Minggu, Januari 17, 2016

Empati

Pada sebagian besar pergolakan, rasa selalu bisa mengalahkan logika. Logika memang tak selalu bisa menjangkau. Sedang rasa tak selamanya bisa dibenarkan. Maka beruntunglah siapa yang bisa menggunakan rasa dan logikanya dengan tepat dan proporsional. Seperti petikan di bawah ini:

“selamat ya, kamu menang.”
“terimakasih.” Jawabnya datar
“kenapa kamu tidak merayakan kemenanganmu?”
“dibalik sebuah kemenangan, harus ada yang dikalahkan. Saya hanya ingin menghargai yang kalah. Karena saya tahu betapa sakitnya kalah”
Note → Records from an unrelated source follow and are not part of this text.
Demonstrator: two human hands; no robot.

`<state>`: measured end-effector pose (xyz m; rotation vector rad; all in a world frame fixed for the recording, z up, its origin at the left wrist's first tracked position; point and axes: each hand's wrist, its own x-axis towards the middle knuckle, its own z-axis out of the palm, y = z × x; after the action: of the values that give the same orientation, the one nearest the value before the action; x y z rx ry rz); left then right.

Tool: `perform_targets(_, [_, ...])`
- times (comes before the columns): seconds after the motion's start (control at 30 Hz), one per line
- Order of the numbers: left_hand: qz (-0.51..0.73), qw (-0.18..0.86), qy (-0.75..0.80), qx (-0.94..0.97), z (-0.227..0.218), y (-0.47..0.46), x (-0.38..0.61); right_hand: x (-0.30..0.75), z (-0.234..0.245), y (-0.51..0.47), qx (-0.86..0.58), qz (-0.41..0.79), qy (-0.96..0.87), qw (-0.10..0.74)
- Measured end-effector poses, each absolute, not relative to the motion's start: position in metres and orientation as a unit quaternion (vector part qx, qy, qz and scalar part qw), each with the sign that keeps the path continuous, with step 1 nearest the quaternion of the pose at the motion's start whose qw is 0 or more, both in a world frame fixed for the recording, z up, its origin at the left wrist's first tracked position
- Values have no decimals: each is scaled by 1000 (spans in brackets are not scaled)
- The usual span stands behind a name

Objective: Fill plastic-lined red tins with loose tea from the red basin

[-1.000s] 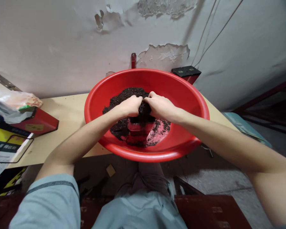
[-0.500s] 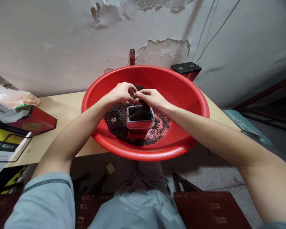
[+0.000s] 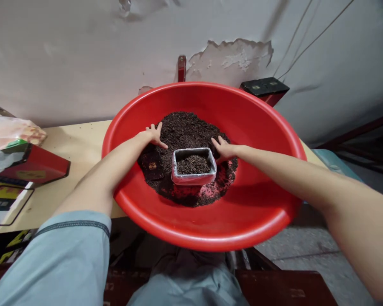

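Note:
A large red plastic basin (image 3: 268, 127) sits on the table edge with a heap of dark loose tea leaves (image 3: 188, 127) in it. A small square foil-lined container (image 3: 193, 166) stands in the heap, filled with leaves. My left hand (image 3: 153, 136) rests open on the heap's left side, fingers spread. My right hand (image 3: 222, 148) lies open on the leaves just right of the container. A dark small packet (image 3: 152, 164) lies left of the container.
A red box (image 3: 35, 168) and a plastic bag (image 3: 14, 134) lie on the wooden table at left, with printed cartons (image 3: 3, 199) in front. A black-topped red box (image 3: 264, 87) stands behind the basin against the peeling wall.
My hands have parted from above the container and dropped onto the leaf heap at either side. The container now shows more leaves inside. The camera has moved closer to the basin.

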<state>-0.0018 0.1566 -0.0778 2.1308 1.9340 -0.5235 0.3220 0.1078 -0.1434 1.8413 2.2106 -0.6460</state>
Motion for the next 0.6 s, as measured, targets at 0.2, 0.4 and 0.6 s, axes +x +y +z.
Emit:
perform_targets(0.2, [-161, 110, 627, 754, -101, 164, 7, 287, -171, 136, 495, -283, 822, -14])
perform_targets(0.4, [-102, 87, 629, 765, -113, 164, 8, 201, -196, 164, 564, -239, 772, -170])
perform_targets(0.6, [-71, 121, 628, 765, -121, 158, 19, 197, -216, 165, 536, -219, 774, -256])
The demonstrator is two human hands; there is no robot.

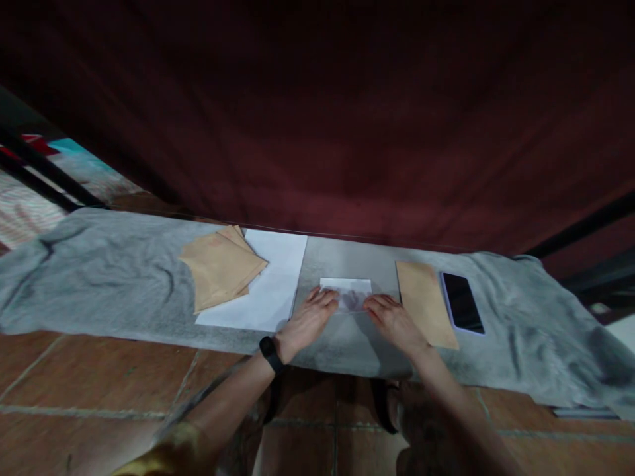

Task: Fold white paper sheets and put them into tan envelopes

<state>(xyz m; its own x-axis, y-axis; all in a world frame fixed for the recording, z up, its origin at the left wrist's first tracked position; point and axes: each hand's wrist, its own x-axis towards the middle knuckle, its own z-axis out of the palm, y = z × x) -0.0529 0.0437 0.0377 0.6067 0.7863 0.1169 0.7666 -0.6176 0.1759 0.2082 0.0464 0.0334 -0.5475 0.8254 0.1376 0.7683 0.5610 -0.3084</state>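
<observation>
A small folded sheet of white paper (347, 285) lies on the grey cloth in front of me, its lower part in shadow. My left hand (317, 309) grips its left side, fingers bent and close together. At the right side of the same sheet, my right hand (391, 317) has its fingers closed on the edge. My fingertips partly hide both sides of the paper. Just right of my right hand lies one brown envelope (427, 304). To the left of my left hand is a stack of white paper (275, 284), partly covered by several brown envelopes (225, 268).
A phone (462, 302) with a light purple edge lies right of the single envelope. The grey cloth (124, 277) covers the long narrow surface and is rumpled at both ends. A dark red curtain (347, 145) hangs behind it. Below is a tiled floor (114, 377).
</observation>
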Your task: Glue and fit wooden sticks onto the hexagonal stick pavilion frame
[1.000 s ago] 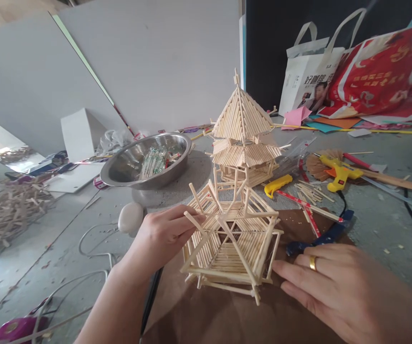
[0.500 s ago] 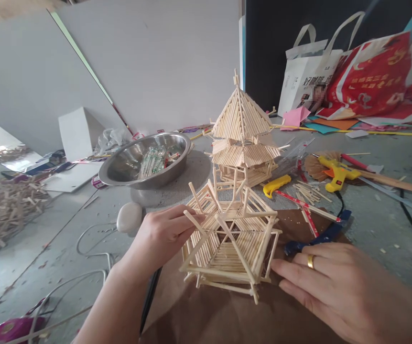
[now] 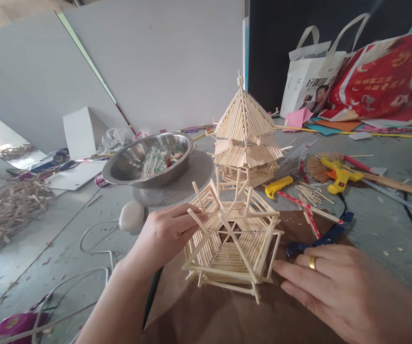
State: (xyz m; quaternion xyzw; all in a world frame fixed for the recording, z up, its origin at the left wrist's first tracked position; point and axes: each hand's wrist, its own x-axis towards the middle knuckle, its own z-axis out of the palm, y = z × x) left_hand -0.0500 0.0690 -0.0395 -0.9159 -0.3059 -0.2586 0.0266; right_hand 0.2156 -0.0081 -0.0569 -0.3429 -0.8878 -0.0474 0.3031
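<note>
A hexagonal framework of thin wooden sticks (image 3: 231, 248) sits in front of me, with several sticks slanting up from its rim. At its left rim, my left hand (image 3: 170, 229) is closed on the framework; its fingertips are partly hidden behind a slanting stick. My right hand (image 3: 330, 282), wearing a gold ring, lies with fingers stretched out, the fingertips at the framework's lower right side. Just behind stands a tiered stick pagoda (image 3: 243, 119) with a pointed roof. Under the framework is a brown sheet (image 3: 199, 320).
A metal basin (image 3: 120, 177) with wrapped packets stands back left. To the right lie a yellow-handled cutter (image 3: 278, 186), a yellow glue gun (image 3: 342, 176), loose sticks (image 3: 311, 193) and a dark blue tool (image 3: 330, 234). A white cable (image 3: 84, 239) runs at left, near a stick heap (image 3: 12, 212).
The whole view has shifted slightly, so everything appears a little further right. Both hands keep their places against the stick framework.
</note>
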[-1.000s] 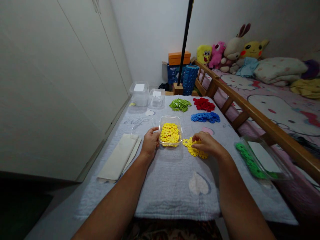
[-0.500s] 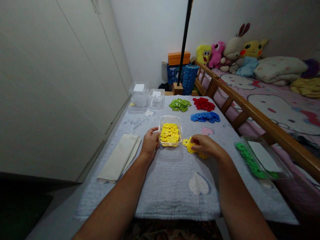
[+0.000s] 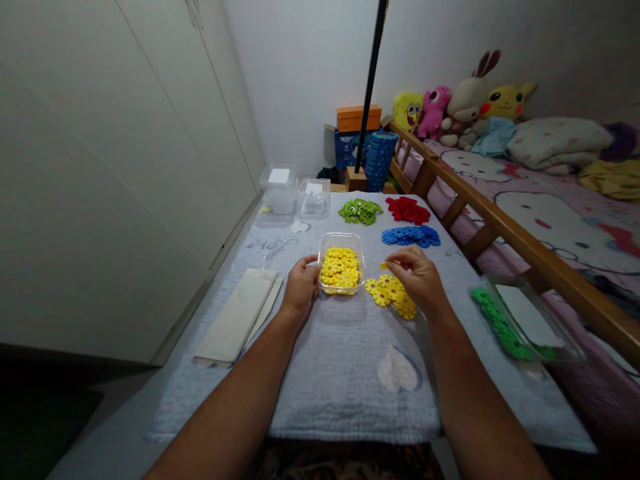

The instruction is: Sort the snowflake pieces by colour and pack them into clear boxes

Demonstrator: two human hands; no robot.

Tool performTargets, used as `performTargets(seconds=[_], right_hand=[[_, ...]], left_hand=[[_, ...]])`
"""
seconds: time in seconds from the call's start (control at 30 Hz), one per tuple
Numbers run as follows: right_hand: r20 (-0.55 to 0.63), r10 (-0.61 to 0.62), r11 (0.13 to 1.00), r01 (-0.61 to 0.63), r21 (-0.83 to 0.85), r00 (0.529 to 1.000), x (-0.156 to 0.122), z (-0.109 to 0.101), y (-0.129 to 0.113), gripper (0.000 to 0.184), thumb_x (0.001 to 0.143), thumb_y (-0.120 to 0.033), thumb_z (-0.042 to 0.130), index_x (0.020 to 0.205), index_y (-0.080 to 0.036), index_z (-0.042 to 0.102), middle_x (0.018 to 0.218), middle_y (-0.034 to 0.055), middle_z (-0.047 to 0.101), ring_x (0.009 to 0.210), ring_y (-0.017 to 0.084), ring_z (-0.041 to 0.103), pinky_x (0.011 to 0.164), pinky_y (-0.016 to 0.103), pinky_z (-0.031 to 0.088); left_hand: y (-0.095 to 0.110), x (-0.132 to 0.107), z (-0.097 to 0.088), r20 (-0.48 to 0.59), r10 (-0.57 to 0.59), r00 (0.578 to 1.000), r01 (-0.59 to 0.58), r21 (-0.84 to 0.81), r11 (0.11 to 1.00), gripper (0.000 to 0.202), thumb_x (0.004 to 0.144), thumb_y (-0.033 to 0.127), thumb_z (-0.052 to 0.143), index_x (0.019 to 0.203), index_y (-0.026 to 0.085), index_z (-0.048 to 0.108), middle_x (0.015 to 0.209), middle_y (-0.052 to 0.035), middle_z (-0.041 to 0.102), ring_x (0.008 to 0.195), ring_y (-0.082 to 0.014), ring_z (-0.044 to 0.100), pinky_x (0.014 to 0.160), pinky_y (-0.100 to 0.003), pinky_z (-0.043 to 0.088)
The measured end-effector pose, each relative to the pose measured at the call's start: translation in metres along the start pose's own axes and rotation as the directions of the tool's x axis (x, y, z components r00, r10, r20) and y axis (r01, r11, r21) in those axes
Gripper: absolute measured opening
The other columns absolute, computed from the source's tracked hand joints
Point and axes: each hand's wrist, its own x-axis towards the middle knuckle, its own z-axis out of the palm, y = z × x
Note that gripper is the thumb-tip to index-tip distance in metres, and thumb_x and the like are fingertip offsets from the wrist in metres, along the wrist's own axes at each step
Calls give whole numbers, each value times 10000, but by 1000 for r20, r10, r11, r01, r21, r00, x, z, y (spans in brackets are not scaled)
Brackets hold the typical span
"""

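A clear plastic box (image 3: 342, 237) stands mid-table, with many yellow flower-shaped discs (image 3: 340, 268) inside. My left hand (image 3: 302, 287) grips the box by its left side, thumb near the rim. Right of the box, my right hand (image 3: 414, 272) is raised over the table and pinches one yellow flower disc (image 3: 384, 265) between thumb and fingertips. Below it lies a small loose pile of yellow flower discs (image 3: 392, 293). The undersides of the right fingers are partly hidden.
Light-green (image 3: 361, 211), red (image 3: 408, 210) and blue piles (image 3: 411, 235) lie at the back right. A lidded box of green pieces (image 3: 520, 320) sits at the right edge. Folded cloth (image 3: 237, 316) and a clear lid (image 3: 287, 251) lie left; clear boxes (image 3: 279, 193) stand behind.
My right hand has lifted up from the yellow pile with one disc in its fingertips, uncovering the discs below. My left hand stays on the box.
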Motion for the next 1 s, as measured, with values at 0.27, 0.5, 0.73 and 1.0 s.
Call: performTargets(seconds=[0.27, 0.5, 0.73, 1.0], right_hand=[[-20, 29, 991, -27, 132, 999, -10, 37, -17, 132, 791, -312, 659, 872, -216, 699, 820, 22, 687, 741, 172, 586, 717, 312, 486], [47, 29, 992, -34, 118, 998, -12, 54, -19, 108, 843, -314, 618, 871, -227, 675, 868, 28, 711, 857, 205, 636, 838, 352, 486], [-2, 38, 998, -38, -41, 999, -7, 40, -7, 257, 841, -321, 571, 1032, -250, 728, 1096, 70, 734, 1073, 273, 595, 960, 439, 440], [163, 136, 880, -44, -473, 977, -3, 9, 29, 128, 783, -281, 647, 862, -238, 737, 1008, 75, 700, 1068, 295, 555, 989, 457, 351]], left_hand=[[2, -2, 1, -8, 1, 1000, -1, -3, 1000, 385, 715, 305, 662, 1062, 160, 578, 485, 116, 423, 352, -54, 308, 375, -179, 210], [1, -1, 0, 8, -9, 1000, 9, -7, 1000, 390, 713, 334, 663, 1055, 168, 572, 474, 120, 419, 340, -56, 295, 361, -178, 208], [1, -1, 0, 3, -2, 1000, 2, 1, 1000, 388, 707, 323, 662, 1051, 170, 570, 480, 117, 429, 341, -59, 301, 347, -178, 218], [1, 0, 0, -3, -7, 1000, 7, -5, 1000, 404, 696, 335, 686, 1047, 171, 572, 482, 118, 429, 346, -55, 305, 352, -175, 224]])
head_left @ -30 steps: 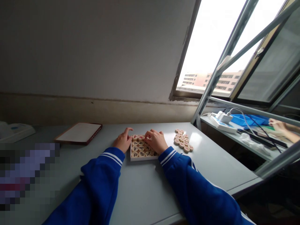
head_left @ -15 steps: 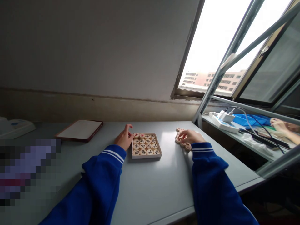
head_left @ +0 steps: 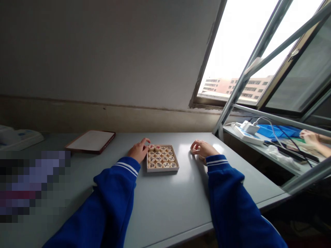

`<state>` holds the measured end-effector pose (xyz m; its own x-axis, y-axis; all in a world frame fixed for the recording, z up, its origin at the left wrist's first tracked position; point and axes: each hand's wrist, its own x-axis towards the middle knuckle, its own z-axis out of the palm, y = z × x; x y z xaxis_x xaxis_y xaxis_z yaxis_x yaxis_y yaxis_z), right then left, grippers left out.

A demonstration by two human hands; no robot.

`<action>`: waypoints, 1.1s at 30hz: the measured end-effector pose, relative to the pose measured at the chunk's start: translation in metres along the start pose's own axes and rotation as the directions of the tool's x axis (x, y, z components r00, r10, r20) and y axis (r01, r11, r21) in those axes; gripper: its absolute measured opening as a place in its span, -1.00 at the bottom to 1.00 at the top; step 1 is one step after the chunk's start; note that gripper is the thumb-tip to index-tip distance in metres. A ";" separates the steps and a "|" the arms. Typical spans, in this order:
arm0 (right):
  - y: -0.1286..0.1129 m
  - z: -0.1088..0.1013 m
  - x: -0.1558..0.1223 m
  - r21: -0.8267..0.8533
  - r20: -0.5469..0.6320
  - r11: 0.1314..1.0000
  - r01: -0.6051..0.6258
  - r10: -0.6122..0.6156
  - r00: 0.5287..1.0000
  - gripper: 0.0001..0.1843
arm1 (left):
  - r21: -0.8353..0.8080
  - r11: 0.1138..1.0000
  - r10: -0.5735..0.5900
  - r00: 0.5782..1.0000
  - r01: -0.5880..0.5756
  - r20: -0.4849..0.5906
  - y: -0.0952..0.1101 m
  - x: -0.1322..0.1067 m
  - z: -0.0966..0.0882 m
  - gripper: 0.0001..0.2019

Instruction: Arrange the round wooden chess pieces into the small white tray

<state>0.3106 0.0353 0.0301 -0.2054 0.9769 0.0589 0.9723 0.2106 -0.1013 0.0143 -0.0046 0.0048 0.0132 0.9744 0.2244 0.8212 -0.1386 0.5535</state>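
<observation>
Smooth grey desktop [head_left: 168, 203] fills the foreground, with twelve o'clock straight ahead of the person; two bright blue fabric sleeves [head_left: 111, 193] with white-striped cuffs reach over it. Near twelve o'clock lies a shallow, square, pale-walled box [head_left: 162, 169], holding round light-wood discs [head_left: 158, 159] in four rows of four, the two at its far left corner lettered in red and the others in black. Between eleven and twelve o'clock, just beside the box's left wall, the left hand [head_left: 139, 150] is loosely bent and grips nothing, its index finger raised. Toward one o'clock the right hand [head_left: 203, 148] curls palm-down over loose wooden pieces [head_left: 192, 151] on the desk, mostly hidden beneath it; whether its fingers are closed on one I cannot tell. Farther off, at eleven o'clock, lies a flat rectangular tray [head_left: 90, 141] with a dark reddish-brown rim and pale face. Past a grey metal frame [head_left: 232, 93], between one and two o'clock, are white plastic plugs [head_left: 250, 128] and a blue plastic tray [head_left: 281, 131], with another person's hand [head_left: 310, 137] at two o'clock. Behind everything stands a dull grey wall [head_left: 103, 51], with a bright window [head_left: 224, 51] at one o'clock
</observation>
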 end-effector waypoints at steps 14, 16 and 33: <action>-0.101 0.008 -0.005 0.196 -0.284 0.929 0.312 -0.251 0.926 -0.79 | -0.021 1.000 0.017 0.999 -0.016 0.039 -0.001 0.002 0.000 -0.79; -0.111 0.015 -0.007 0.144 -0.291 0.937 0.317 -0.266 0.919 -0.80 | -0.030 0.999 0.018 0.999 -0.017 0.032 -0.001 0.002 0.000 -0.79; -0.009 -0.004 -0.007 -0.148 -0.145 0.948 -0.281 0.260 0.954 -0.75 | -0.162 0.982 -0.119 0.987 0.101 -0.109 -0.005 0.000 0.008 -0.75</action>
<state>0.3039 0.0261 0.0344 0.0734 0.9820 0.1742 0.9961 -0.0806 0.0348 0.0142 -0.0026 -0.0042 -0.1467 0.9589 0.2427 0.7148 -0.0668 0.6961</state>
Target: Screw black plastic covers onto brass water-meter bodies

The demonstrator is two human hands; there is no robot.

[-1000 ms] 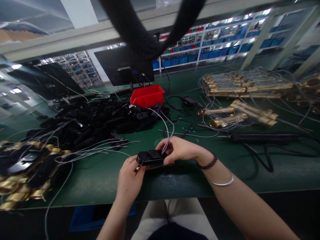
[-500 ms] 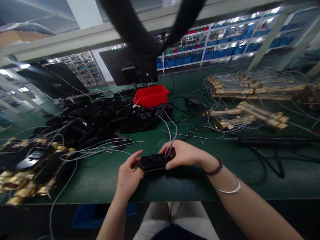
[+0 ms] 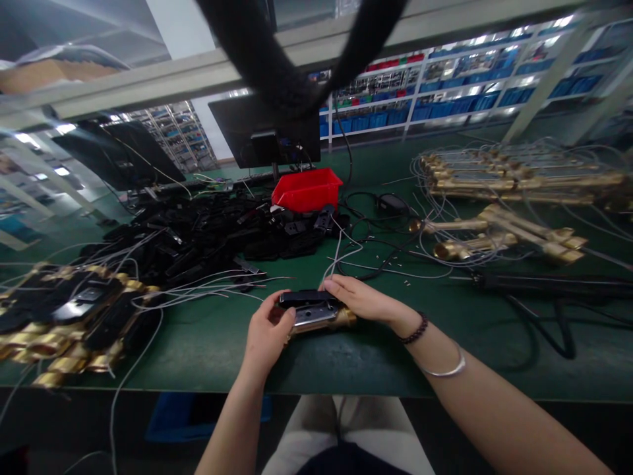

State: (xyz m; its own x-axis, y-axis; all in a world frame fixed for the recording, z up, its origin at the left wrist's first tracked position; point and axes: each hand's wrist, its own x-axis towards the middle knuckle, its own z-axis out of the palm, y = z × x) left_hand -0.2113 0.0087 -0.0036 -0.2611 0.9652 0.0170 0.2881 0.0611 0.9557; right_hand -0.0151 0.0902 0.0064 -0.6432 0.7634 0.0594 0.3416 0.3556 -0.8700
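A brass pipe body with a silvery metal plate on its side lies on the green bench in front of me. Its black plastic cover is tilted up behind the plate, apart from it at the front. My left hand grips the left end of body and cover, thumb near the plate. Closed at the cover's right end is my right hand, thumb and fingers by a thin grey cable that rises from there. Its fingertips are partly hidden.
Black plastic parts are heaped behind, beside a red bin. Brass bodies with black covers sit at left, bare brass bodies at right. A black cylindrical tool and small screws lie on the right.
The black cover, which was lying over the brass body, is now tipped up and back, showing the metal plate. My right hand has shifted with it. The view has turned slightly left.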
Jadi lebih mengerti, kenapa Tuhan tidak suka yang berlebihan. Dia sedang mengajari kita empati. Dan empati tak sekedar rasa. Juga tak sesederhana peka. Empati adalah syukur yang menjelma. Juga bahagia yang tak melupa sedih, kejujuran yang tulus, ego yang menipis, atau keakuan yang tak mendominasi.

Maka:

Jika tahu bagaimana nikmatnya bahagia, empati adalah membahagiakan orang lain, jika belum bisa, berbahagialah untuk kebahagiaan orang lain. Jika masih sulit, ingatlah orang lain jika sedang berbahagia.

Jika tahu kekecewaan itu menyusahkan dan sakit hati itu menggelisahkan, maka tolong dan hiburlah yang sedang merasa. Jika belum sanggup, jangan membuat orang lain tersakiti. Jika sudah terlanjur, segeralah minta maaf dan sembuhkan lukanya.

Jika amanah adalah sesuatu yang memberatkan, maka ringankanlah bebannya, permudahlah urusannya. Tapi jika tanggungjawab itu brmuara pada kedewasaan, berbuah kebijaksanaan, juga kemampuan yang senantiasa meningkat, berikanlah tanggung jawab itu.

Hatiku terenyuh. Dan cermin itu tersenyum. Aku sangat paham maksudnya. Senyuman itu adalah sindiran untukku. Tapi tak apalah, bukanlah pembelajaran adalah proses sepanjang masa. Terimakasih untuk cermin, atas pelajaran berharga di senja ini.